PIGOIL (Gérard Jugnot), a stage-hand, thirty years with the Chansonia, MILOU (Clovis Cornillac), a hotheaed electrician and a skirt-chaser, and JACKY (Kad Merad), former sandwich man, decide to take hold of their destiny by occupying the Chansonia and producing the “hit” musical that will allow them to buy the hall.
In addition to their lack of experience, they have to deal with the hostile antagonism of the neighborhood “godfather”, GALPIAT (Bernard-Pierre Donnadieu), and come to terms with the arrival of a mysterious and attractive young singer, DOUCE (Nora Arnezeder). The dream of a whole neighborhood, can the Chansonia “rise from its ashes?”
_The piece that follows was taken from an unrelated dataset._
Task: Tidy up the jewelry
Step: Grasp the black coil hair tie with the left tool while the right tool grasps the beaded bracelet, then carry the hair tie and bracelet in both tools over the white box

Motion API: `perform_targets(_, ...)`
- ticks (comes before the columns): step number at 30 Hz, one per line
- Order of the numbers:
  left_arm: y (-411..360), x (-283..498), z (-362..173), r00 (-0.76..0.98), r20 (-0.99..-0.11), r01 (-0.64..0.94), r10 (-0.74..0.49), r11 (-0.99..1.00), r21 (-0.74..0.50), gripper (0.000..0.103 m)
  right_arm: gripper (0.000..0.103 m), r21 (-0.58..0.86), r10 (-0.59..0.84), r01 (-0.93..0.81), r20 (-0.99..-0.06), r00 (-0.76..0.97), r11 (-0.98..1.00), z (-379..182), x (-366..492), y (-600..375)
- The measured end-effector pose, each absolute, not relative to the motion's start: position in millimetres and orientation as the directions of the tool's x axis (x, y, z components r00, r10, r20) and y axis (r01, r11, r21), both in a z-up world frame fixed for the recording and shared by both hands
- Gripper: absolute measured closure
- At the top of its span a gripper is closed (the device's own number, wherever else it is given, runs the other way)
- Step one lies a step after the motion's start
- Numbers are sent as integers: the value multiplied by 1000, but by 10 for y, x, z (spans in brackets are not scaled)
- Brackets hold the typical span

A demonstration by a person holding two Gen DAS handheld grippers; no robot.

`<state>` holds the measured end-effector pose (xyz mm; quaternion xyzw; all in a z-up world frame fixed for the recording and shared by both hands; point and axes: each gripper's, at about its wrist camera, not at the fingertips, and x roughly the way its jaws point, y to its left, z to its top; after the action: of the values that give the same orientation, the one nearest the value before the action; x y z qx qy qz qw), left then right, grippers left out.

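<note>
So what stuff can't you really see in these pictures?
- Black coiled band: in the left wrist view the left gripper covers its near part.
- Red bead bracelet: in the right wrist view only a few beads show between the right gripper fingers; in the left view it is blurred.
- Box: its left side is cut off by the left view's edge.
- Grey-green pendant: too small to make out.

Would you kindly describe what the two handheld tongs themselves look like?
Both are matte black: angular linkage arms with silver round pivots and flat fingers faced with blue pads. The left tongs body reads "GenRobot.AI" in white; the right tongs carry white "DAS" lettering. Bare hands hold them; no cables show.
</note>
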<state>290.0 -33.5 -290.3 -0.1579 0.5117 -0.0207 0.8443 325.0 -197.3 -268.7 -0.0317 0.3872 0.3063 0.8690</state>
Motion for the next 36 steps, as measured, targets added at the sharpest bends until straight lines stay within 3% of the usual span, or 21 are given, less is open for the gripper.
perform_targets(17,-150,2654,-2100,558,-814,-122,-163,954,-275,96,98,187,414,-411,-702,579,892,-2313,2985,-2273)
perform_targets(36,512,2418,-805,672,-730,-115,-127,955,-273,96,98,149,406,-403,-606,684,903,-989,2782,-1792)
“This immensely enjoyable French musical seeks to create, stylistically and emotionally, the tone of French Popular Front films of the 1930s.” (Philip French, The Observer)
“The plot and script are well supported by art director Jean Rabasse and costume designer Carine Sarfati, who have imbued the movie with a beautiful period look, captured in exquisite detail by cinematographer Tom Stern -- this is a great-looking movie that must be seen on a big screen to be fully appreciated.” (Bruce Eder, All Movie Guide)
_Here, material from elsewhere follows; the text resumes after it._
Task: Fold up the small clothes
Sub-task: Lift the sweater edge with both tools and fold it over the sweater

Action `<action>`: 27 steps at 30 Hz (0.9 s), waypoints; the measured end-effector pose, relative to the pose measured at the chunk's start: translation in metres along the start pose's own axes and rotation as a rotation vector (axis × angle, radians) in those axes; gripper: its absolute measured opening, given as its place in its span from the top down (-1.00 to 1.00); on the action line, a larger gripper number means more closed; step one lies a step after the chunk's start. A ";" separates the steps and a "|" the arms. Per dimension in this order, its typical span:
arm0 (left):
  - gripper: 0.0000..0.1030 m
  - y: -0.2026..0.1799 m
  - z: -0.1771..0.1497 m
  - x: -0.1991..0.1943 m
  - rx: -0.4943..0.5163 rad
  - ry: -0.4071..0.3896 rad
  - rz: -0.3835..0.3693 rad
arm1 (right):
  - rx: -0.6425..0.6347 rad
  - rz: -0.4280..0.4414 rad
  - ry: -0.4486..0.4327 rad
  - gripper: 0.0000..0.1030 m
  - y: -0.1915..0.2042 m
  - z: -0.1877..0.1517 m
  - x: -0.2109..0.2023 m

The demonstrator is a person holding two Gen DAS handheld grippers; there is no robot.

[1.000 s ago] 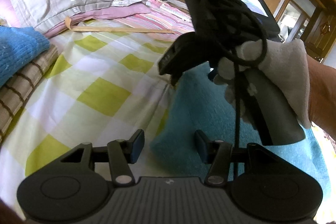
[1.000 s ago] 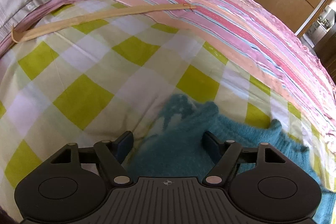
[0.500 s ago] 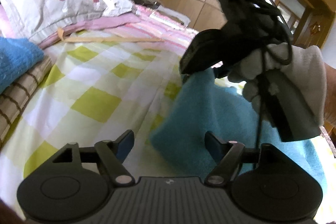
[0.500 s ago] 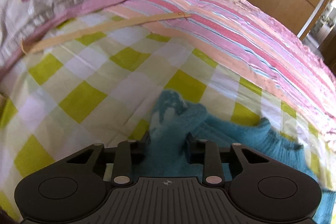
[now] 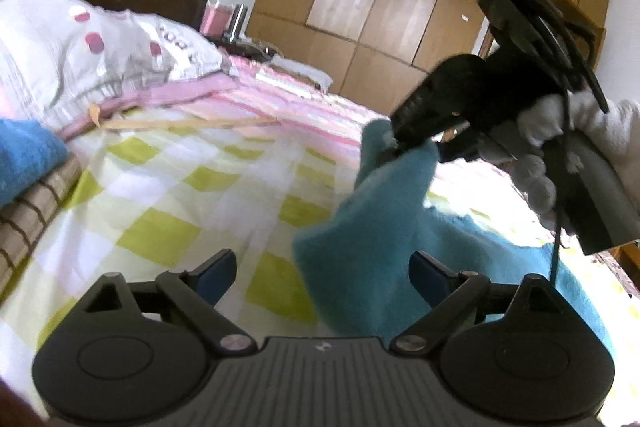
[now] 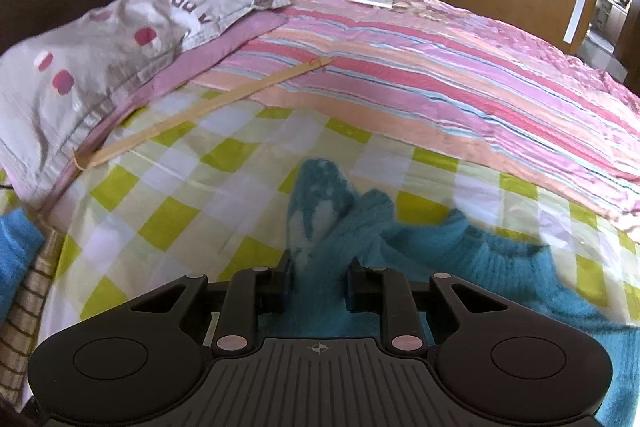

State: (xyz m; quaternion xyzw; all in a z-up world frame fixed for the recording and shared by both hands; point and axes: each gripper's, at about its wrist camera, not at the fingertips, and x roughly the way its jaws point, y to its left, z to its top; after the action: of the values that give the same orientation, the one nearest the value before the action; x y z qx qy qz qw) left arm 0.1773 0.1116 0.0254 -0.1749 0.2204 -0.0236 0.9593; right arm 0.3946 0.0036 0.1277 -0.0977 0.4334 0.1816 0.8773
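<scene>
A small teal knit sweater (image 6: 460, 251) lies on the checked bedsheet (image 6: 168, 223). My right gripper (image 6: 318, 281) is shut on the sweater's sleeve end (image 6: 320, 203) and holds it lifted off the bed. In the left wrist view the right gripper (image 5: 394, 147) hangs ahead with the teal sleeve (image 5: 372, 219) draping from its tips down to the bed. My left gripper (image 5: 322, 269) is open, low over the bed, with the hanging sleeve between and just beyond its blue pads (image 5: 218, 273).
A grey dotted pillow (image 6: 104, 43) and a pink striped quilt (image 6: 460, 75) lie at the back. A long wooden stick (image 6: 200, 111) lies on the sheet. Folded blue and striped clothes (image 5: 24, 167) are stacked at the left. Wooden wardrobes stand behind.
My right gripper closed on the teal sleeve and lifted it up off the bed. My left gripper opened wider and tilted upward.
</scene>
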 end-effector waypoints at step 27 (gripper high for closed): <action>0.23 -0.075 -0.010 0.004 0.200 0.032 -0.168 | 0.076 0.043 0.038 -0.06 -0.022 -0.013 -0.027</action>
State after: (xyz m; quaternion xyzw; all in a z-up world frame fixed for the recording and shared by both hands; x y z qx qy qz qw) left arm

“A handsome, old-fashioned melodrama.” (Allan Hunter, Daily Express)
“It looks a treat, with Eastwood’s cinematographer Tom Stern shooting fluidly in ’Scope with an alternating colour palette of cobblestone grey and boudoir rouge, and luxuriates in evidently painstaking costume and set design. The cherry on the cake is newcomer Nora Arnezeder as Douce, the provincial ingénue with the yellow bangs and the golden voice.” (Wally Hammond, Time Out London)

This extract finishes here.